The Safe Harbor Management program is designed to reward homeowners who allow active owl burrows on their property, according to Vice-Chair Jared Grifoni.
"It allows them to participate in the program to encourage threatened species to come to their lot or their home," Grifoni said at a City Council meeting on Dec. 2.
At the meeting, City Council directed its attorney to revise the incentive program proposal in time for the 2020 nesting season, which starts in February.
Each participant who maintains an active burrow for one year will receive about $250 from the city, according to Grifoni. The exact amount has yet to be decided.
In the event that the property owner sells or another change occurs, the Safe Harbor program can allow the land to return as it was "without any penalties, financial or otherwise," Grifoni said.
"They have to get a permit to remove the owl nest not in breeding season."
City Council set aside $5,000 in the 2020 budget to begin the program, according to Grifoni.
It is possible to increase fines for people who intentionally and knowingly harass or disturb owl burrows and use the money to fund the program in the future, Grifoni said.
A man recently put mothballs into an owl burrow in a Marco empty lot, the Eagle reported.
Florida Fish and Wildlife Conservation Commission identified Roger M. Fleming, the owner of the lot, as the only suspect.
Burrowing owls are designated by the state as a threatened species, according to the FWC's website.
"It would be good for the taxpayers, and it would be good to take from those who are causing harm and giving to those who are trying to do some good for Marco Island and for the burrowing owls," Grifoni said. "That's up for discussion."
Brad Cornell, policy associate of Audubon of the Western Everglades, said the initiative is part of a research program.
"We are trying to figure out whether this is an effective way to stabilize an urban owl population in the state of Florida," Cornell said. "We have some preliminary numbers that are encouraging but certainly not final.
"As we develop vacant lots on the island, it is clear that we need to figure out something that will allow us keep burrowing owls."
In the fall of 2017, Audubon's Owl Watch program staff began meeting with Marco homeowners who want starter burrows in their front yards, said Allison Smith, manager of the program.
"We dig a hole a feet deep at an angle, we pile all the sand next to it so it looks like an owl burrow and we put a wooden perch for them to stand on," Smith said.

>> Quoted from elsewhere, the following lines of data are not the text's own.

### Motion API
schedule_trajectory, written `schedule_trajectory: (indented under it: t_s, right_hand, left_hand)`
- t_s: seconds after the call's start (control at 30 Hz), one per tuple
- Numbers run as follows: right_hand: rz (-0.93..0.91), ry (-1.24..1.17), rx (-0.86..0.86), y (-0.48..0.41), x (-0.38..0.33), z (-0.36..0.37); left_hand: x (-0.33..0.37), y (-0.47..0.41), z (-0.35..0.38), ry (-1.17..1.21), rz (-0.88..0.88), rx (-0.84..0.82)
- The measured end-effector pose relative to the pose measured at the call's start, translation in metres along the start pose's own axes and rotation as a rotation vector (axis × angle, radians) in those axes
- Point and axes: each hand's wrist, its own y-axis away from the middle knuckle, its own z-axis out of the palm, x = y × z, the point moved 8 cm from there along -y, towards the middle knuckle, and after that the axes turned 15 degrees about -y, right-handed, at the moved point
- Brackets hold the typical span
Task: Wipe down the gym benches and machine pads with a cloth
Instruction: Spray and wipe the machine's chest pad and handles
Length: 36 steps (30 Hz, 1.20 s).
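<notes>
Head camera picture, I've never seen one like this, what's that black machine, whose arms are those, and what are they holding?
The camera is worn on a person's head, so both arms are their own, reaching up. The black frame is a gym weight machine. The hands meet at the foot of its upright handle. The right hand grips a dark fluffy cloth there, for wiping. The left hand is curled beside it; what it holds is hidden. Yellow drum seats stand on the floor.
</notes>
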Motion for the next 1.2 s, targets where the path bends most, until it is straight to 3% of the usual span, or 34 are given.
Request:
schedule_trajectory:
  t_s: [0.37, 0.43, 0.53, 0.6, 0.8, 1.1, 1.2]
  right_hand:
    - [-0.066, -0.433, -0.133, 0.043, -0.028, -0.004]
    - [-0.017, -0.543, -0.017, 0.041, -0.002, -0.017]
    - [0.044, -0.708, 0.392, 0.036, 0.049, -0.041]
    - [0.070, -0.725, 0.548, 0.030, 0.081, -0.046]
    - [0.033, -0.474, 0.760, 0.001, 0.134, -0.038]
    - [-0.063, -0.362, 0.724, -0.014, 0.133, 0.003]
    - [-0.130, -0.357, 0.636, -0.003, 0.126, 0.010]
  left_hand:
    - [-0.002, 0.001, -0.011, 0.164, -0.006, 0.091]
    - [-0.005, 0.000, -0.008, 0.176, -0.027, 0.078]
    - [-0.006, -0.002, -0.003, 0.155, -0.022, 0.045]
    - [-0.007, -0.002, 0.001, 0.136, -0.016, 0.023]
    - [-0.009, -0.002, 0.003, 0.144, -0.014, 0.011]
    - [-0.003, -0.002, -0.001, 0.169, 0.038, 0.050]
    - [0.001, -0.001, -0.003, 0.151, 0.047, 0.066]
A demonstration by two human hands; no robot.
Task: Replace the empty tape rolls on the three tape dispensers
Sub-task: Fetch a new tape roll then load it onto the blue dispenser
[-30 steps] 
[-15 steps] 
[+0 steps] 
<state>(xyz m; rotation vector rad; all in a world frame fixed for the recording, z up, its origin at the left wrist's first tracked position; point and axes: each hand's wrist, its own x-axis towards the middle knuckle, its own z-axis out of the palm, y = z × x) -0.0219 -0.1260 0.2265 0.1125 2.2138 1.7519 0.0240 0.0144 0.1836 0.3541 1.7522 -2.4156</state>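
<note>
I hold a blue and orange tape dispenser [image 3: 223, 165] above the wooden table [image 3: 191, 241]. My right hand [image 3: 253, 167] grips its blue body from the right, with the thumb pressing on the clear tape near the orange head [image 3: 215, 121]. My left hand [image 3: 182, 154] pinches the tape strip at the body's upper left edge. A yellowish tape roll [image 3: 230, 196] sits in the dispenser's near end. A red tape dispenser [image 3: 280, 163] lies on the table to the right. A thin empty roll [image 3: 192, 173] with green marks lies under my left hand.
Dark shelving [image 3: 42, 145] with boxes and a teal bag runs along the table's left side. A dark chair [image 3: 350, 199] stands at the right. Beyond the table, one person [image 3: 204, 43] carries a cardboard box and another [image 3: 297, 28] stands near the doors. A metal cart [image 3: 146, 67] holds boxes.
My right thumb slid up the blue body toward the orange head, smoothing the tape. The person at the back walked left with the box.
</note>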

Then it's just a matter of time before burrowing owls start moving in, she said.
Of 89 starter burrows 25 percent have successfully attracted owls, Smith said.
The vast majority of burrowing owls live on vacant lots. As people build new houses, the owls may eventually run out of places to live, according to Smith.
The 2019 nesting season resulted in 252 nesting owl pairs established on the island, raising as many as a thousand young owlets, the Eagle reported. That's 58 more pairs than the previous year.
"The island is developing pretty rapidly, but in 20 years there may not be enough vacant lots," Smith said.
City Council's next meeting is scheduled for Monday, Jan. 6.